"Such heightened sensitivity naturally shows up in the elite player’s toolbox."

For all of the talk about the average golfer aspirational golfer wanting to play the same equipment as the professional, we always assume the pros are getting stuff that's finely tuned and superior compared to what's on the shelves of Roger Dunn. As Michael Bamberger demonstrates in this look at feel players (with a focus on Bubba Watson), it's not just the manufacturers who can refine equipment to the tightest specs. Elite players see and demand things we could never comprehend. 

You do not talk to Watson about tip points or butt width or any of that stuff. But if Matt Rollins, Ping’s Tour rep and the man in charge of fulfilling Watson’s idiosyncratic club requirements, slides on a grip that’s crooked by a hair, he’ll hear about it right away.

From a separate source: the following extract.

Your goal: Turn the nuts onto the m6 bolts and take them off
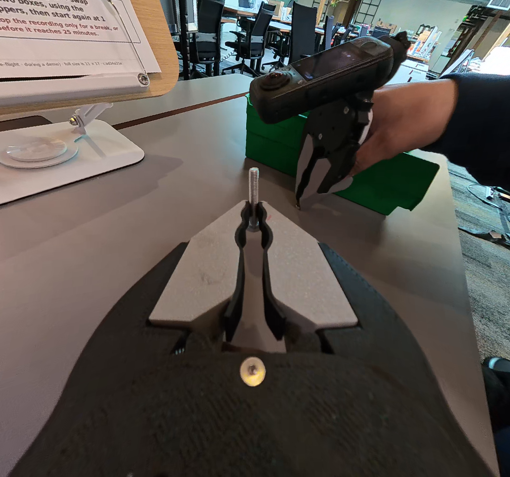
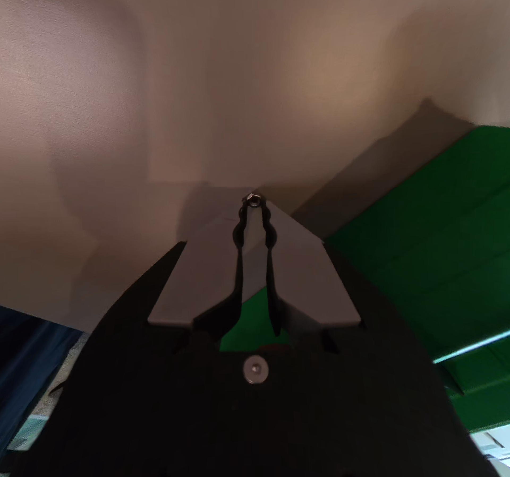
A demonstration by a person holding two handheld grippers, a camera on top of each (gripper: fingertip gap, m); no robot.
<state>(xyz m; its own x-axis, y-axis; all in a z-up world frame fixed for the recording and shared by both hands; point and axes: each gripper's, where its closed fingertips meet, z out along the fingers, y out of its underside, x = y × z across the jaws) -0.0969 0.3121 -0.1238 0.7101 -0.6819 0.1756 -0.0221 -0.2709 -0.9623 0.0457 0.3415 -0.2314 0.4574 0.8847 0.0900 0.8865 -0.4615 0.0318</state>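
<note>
Here the left gripper (image 1: 252,210) fingers clamp an upright bolt (image 1: 253,185); beside the green box (image 1: 276,143), the right gripper (image 2: 253,201) fingers pinch a nut (image 2: 253,199).

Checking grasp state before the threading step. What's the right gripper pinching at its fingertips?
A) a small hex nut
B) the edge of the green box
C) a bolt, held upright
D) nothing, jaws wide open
A: the right wrist view shows a small hex nut pinched at the tips of the right gripper, low over the table, while the upright bolt sits in the left gripper.
</note>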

“Take his 60-degree wedge, which is actu­ally bent to 63,” Rollins says. “He doesn’t want the center line on the grips pointing to a square face.” That would be conventional, and Bubba doesn’t do conventional. “He wants it pointing to an open face, so what he thinks is square is actually open, making the 63 more like 66. Then he plays it with an open face, and that makes it more like a 70.”

Rollins and his colleagues at Ping have developed a system that assures Watson’s grips will be centered to seriously open faces. At a gripping station, the Pingsters have marked up something that looks like a protractor to show Watson’s preferred open-face positions. From there the grip goes on straight, using a laser line to assure it is centered. It’s all very scientific. Naturally, Watson’s eye will occasionally override the instrumentation.

“See, I’m a feel player,” says Watson, who lost the PGA Championship to Martin Kaymer in a playoff last year. “I’m trying to trick my body and my mind into thinking my clubs are square when they’re actually open.”